More importantly, a process is enforced where the supply chain control center serves as the single source for Airbus management teams to coordinate and report supplier capabilities and maturity, industrial capacity and any supplier risks. Color coding is utilized to rank various supplier and/or Airbus issues and to focus Airbus’s supplier management teams on the most critical or rear-term issues needing resolution. Supplier management teams are described as now spending more of their time directly at supplier sites working on these key issues as opposed to internal management reporting and update meetings.

Articulated major benefits are teams focused on real problems and assisting suppliers with resolving their challenges. Further described is global transparency and trust among internal and external teams with early warning to issues that can impact Airbus. Once more, every level of management has identified levels of responsibility related to certain supplier issues.

An unexpected benefit was described as this tool serving as an archive of prior product design or component engineering issues and as a foundational data store to be able to more reliably predict degradation of key performance indicators.
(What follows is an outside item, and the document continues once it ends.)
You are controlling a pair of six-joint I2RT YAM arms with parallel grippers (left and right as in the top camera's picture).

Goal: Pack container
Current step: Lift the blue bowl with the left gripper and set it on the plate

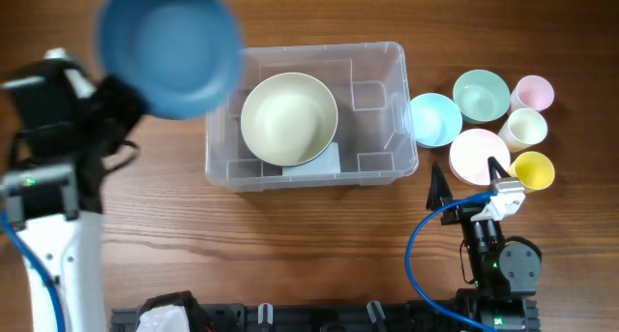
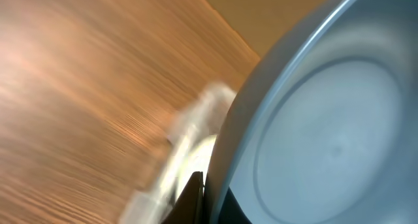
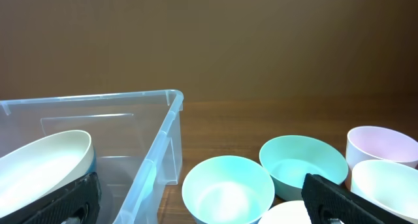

That will likely serve as a future basis for mining supply chain intelligence and more predictive analytics capabilities than can better anticipate supplier challenges down the road.

The more we heard, the more this supply chain control center sounded as a mechanism to support and serve the executive level sales and operations planning process that exists among many manufacturers.

Moving forward, Airbus has plans to enhance supply chain control center functions with mobile-based user enhancements along with making this tool available to other functions such as manufacturing engineering, product development, contracts management and customer support.

Key learning and success factors experienced by Airbus in the use of this tool is that transparency builds trust. Initially, the fear of yet another reporting mechanism hindered initial broad deployment efforts but as the control center began to remove duplicate reporting, acceptance was gained.  The Airbus supplier management team placed the development focus on process and people first, with technology serving as the adapting or best enabling support tool. Strong management endorsement and use of the tool was important as well. Another key learning articulated was that low cost and low tech approaches can work when coupled with continuous, incremental phased development.

Airbus’s Supply Chain Digital Control Room development was sponsored by CSCMP as one of six selected finalists in the organization’s 2016 Supply Chain Innovations of the Year recognition award.  Judging from what we observed, Airbus has implemented unique innovation in the management and control of supply-chain wide visibility and to supplier management ramp-up and issue resolution needs without the need for a elongated big-bang technology-driven deployment.  We thank Airbus for allowing this capability to be shared at this year’s CSCMP event.

Bob Ferrari

© Copyright 2016. The Ferrari Consulting and Research Group and the Supply Chain Matters® blog. All rights reserved.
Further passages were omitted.